Quote exactly and only this range of lines in the data below: the line that holds "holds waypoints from" to the line that holds "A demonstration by", both included.
=-=-=
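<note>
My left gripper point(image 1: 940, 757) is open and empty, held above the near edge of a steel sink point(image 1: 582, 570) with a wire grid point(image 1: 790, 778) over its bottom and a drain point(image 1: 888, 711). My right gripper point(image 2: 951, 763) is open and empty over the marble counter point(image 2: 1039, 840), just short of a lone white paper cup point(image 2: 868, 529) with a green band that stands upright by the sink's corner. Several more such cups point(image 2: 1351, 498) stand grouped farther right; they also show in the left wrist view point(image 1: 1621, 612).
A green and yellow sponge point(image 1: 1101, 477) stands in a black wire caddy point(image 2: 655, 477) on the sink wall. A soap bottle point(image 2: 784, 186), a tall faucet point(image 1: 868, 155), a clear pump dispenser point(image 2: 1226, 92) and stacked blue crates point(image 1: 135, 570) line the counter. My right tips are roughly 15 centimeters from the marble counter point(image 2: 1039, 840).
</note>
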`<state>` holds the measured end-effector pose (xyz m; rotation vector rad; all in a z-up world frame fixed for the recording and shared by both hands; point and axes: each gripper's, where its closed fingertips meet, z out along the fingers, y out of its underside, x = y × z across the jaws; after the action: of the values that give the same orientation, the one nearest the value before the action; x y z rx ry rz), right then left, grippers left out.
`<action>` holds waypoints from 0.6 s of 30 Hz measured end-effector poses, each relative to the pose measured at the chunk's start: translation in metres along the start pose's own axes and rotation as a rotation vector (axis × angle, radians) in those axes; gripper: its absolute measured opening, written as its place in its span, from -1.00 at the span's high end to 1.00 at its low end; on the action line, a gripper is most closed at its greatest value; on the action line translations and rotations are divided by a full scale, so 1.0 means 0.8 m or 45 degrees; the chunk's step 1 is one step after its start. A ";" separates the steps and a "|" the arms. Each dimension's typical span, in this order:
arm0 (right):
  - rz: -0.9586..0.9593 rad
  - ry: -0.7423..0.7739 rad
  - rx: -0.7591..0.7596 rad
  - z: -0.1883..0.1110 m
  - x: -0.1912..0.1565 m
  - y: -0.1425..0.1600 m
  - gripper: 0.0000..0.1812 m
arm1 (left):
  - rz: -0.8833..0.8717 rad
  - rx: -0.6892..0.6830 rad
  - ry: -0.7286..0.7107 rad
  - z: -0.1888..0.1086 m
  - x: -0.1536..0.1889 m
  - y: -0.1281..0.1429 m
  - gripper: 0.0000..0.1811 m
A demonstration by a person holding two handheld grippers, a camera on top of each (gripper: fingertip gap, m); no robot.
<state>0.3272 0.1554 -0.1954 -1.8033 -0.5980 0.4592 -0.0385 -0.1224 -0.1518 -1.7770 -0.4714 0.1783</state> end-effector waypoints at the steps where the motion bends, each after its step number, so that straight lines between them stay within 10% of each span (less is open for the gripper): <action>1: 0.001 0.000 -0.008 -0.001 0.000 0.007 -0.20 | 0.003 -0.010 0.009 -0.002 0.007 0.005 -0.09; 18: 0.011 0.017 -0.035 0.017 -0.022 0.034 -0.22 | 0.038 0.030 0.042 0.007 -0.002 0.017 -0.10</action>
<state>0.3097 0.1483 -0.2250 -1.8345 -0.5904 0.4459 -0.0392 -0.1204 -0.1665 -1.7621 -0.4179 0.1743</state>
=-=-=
- Task output:
`<action>` holds waypoints from 0.6 s of 30 Hz measured end-effector poses, each relative to the pose measured at the chunk's start: translation in metres along the start pose's own axes and rotation as a rotation vector (axis × angle, radians) in those axes; gripper: its absolute measured opening, written as its place in its span, from -1.00 at the span's high end to 1.00 at its low end; on the action line, a gripper is most closed at its greatest value; on the action line translations and rotations are divided by a full scale, so 1.0 means 0.8 m or 45 degrees; the chunk's step 1 is one step after its start. A ";" separates the steps and a "|" the arms. Each dimension's typical span, in this order:
arm0 (right):
  - rz: -0.9586..0.9593 rad
  - ry: -0.7423..0.7739 rad
  - rx: -0.7591..0.7596 rad
  - z: -0.1883..0.1110 m
  - x: -0.1912..0.1565 m
  - y: -0.1425..0.1600 m
  - gripper: 0.0000..0.1812 m
arm1 (left):
  - rz: -0.8833..0.8717 rad
  - rx: -0.6892..0.6830 rad
  - ry: -0.7286..0.7107 rad
  - z: -0.1888..0.1086 m
  - x: -0.1536..0.1889 m
  - y: -0.1281..0.1429 m
  - gripper: 0.0000..0.1811 m
A demonstration by a person holding two handheld grippers, a camera on top of each (gripper: fingertip gap, m); no robot.

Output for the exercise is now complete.